Словом, в начале службы я по привычке принимала за посланцев всех людей, добивавшихся встречи со мною... Когда же огляделась и стала чуть-чуть разбираться в здешней ситуации, – подобралась, насупилась и приняла круговую оборону.
* * *
В то же время, явившись по приглашению на открытие какой-то международной конференции по иудаике, я впервые очутилась в гуще научного мира, который, как выяснилось, за время моего отсутствия в России возродился, пророс, разветвился и ныне цвел и плодоносил, – и сразу свела знакомство с несколькими в высшей степени симпатичными, талантливыми и трогательными людьми...
Бессребреники, рвущие жилы ради науки, – их легко было отличить от других: они не умели просить денег. Их безуспешно обучали этому киты из УЕБа, субсидирующего научные проекты. Для этого организовывались специальные семинары по фаундрейзингу, на которых активные дамы-умелицы читали с утра до вечера лекции по обучению многим, сравнительно честным, способам отъема денег у спонсоров. Профессора конспектировали все эти советы, возможно, даже зубрили уроки дома... Ничего не помогало!
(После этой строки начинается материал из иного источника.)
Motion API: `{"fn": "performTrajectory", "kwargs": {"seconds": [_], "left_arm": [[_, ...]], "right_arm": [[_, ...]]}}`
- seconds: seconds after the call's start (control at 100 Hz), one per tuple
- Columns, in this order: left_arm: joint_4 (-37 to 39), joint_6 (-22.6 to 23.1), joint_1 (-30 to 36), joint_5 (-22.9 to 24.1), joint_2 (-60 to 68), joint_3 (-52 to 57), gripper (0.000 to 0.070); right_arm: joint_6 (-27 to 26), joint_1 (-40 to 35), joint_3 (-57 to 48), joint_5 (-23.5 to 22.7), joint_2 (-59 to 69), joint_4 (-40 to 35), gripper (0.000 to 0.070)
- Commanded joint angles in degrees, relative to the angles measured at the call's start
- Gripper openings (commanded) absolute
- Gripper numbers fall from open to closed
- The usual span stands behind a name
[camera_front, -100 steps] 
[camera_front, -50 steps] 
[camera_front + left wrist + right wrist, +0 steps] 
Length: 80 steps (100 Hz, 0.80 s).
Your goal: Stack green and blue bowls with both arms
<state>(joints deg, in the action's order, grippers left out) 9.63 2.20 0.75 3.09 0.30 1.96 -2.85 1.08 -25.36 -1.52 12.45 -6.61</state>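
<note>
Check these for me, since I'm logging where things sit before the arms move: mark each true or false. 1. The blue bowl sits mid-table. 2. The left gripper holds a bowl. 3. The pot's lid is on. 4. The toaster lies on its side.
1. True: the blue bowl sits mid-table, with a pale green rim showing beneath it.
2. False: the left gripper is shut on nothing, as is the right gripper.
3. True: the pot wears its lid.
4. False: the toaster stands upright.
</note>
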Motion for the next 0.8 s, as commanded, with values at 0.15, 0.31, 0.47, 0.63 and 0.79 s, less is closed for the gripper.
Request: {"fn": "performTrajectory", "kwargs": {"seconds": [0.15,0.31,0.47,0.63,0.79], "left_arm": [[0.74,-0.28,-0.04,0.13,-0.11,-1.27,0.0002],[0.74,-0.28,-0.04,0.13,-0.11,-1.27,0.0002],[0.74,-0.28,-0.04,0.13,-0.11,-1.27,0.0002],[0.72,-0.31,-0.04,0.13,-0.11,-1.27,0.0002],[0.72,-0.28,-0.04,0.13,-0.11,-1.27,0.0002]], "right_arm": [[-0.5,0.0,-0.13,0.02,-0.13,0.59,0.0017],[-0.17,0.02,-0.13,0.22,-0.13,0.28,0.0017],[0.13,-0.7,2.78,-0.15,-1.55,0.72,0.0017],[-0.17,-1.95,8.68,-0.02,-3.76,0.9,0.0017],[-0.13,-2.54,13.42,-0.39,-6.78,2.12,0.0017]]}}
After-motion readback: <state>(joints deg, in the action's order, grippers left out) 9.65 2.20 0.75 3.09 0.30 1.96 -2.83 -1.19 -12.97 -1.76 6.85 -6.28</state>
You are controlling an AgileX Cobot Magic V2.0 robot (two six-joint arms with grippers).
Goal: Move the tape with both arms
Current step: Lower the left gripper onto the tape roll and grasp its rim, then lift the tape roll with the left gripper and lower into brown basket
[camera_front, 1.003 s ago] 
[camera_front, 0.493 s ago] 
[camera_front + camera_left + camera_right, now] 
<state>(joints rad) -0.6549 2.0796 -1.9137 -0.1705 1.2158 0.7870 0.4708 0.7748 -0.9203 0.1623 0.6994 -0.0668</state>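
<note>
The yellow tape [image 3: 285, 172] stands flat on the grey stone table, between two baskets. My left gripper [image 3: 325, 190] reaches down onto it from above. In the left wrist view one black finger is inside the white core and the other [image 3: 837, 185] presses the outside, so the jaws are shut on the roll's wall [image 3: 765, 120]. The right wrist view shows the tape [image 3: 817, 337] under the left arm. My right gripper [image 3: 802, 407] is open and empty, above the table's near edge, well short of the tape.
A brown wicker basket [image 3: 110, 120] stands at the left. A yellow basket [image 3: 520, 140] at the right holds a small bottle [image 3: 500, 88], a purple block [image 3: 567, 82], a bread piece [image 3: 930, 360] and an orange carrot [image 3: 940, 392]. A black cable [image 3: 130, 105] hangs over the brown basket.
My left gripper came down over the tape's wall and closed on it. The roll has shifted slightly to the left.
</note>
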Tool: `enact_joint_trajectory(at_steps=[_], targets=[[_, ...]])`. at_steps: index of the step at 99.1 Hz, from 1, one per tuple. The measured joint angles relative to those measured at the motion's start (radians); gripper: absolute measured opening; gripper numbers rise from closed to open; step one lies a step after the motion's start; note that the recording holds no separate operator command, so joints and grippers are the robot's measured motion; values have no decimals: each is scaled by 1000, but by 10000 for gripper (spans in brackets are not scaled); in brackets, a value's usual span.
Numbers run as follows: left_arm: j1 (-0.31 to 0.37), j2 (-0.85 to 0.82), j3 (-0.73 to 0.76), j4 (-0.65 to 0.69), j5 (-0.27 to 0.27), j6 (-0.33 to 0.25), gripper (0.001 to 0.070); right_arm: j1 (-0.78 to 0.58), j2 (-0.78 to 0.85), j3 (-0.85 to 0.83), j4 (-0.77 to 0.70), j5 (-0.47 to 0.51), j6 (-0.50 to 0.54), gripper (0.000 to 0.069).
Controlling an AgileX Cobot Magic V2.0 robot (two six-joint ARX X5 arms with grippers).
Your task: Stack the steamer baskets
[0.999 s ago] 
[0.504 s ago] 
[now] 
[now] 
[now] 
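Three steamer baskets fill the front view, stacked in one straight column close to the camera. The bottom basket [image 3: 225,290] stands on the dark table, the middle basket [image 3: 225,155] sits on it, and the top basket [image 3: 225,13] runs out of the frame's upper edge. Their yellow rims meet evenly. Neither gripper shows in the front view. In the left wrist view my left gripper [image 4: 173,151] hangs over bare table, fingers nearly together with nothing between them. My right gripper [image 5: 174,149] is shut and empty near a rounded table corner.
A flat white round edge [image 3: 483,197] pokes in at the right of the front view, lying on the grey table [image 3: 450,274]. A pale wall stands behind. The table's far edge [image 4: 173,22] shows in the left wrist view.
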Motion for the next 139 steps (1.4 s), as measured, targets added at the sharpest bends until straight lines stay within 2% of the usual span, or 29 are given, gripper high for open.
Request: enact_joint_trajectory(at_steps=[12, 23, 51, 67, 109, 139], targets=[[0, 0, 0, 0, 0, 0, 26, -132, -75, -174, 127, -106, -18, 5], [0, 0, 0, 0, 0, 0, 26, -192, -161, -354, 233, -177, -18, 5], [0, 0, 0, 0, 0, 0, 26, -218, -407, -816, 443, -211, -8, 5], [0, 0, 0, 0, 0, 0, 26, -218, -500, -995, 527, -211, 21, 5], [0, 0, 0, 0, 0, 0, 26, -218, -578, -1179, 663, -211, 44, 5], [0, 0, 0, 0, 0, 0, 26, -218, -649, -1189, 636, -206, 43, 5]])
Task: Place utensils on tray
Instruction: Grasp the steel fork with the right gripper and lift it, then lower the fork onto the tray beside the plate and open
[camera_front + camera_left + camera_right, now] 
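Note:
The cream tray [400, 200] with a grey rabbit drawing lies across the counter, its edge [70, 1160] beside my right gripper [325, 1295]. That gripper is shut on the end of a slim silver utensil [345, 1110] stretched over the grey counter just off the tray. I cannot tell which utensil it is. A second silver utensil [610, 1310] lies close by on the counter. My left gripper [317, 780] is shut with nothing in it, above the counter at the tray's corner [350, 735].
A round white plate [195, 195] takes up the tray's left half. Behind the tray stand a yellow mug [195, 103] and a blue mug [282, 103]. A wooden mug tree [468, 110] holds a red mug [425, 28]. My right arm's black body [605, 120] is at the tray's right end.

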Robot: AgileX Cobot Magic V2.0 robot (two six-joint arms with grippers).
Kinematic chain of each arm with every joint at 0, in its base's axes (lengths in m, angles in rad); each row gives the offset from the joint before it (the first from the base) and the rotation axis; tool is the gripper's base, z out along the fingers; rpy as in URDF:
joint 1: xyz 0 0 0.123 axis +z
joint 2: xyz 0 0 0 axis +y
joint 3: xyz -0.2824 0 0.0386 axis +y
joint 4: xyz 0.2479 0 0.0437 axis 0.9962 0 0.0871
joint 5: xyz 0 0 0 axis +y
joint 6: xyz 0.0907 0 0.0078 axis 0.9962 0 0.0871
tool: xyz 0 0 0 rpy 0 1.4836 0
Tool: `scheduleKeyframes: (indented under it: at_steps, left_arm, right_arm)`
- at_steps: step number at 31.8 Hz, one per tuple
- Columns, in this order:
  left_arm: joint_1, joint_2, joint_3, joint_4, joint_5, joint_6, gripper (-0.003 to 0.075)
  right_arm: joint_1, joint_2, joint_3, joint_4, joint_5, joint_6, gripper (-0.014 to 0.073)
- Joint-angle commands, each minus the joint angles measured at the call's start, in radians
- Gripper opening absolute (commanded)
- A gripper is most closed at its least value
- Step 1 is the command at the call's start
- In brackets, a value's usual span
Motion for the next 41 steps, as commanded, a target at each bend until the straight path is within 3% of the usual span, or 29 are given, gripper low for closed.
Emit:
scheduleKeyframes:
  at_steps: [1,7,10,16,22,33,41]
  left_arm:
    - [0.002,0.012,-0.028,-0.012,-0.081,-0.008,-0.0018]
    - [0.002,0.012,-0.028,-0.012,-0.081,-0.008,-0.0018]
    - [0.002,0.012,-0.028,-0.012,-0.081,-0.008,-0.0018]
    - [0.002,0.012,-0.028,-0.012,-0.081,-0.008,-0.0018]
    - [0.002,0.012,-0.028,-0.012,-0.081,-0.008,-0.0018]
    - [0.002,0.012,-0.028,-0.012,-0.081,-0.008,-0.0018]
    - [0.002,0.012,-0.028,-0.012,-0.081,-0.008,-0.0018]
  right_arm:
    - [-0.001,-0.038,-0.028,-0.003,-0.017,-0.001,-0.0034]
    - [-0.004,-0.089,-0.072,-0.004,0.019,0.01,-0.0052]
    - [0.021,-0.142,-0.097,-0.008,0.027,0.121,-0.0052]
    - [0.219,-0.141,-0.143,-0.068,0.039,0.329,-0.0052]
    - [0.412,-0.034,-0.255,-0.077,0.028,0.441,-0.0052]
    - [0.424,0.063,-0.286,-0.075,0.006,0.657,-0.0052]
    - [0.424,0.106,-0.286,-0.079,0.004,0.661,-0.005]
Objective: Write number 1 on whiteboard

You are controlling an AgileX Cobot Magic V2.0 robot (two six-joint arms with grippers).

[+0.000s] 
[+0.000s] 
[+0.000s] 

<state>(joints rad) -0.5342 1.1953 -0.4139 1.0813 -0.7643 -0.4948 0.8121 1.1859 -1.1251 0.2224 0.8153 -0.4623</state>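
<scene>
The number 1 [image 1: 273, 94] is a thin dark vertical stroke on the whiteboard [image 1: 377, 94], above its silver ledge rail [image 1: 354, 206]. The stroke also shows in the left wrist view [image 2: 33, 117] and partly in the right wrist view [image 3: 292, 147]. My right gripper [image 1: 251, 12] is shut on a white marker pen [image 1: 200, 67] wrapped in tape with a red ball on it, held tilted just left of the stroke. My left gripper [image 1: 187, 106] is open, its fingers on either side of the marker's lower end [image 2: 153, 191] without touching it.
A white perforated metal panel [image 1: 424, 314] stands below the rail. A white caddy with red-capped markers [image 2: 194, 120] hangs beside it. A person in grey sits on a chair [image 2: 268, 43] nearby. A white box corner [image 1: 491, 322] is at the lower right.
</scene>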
Вот как просил денег на уникальные научные проекты профессор Абрам Зиновьевич Ланской – светило в мировой иудаике, автор многих книг, умница и человек. Он поднимался. Одергивал старый пиджак. Прочищал горло. И говорил: – Я Абрам Ланской, профессор, доктор наук, специалист по античному периоду еврейской истории... Дайте денег!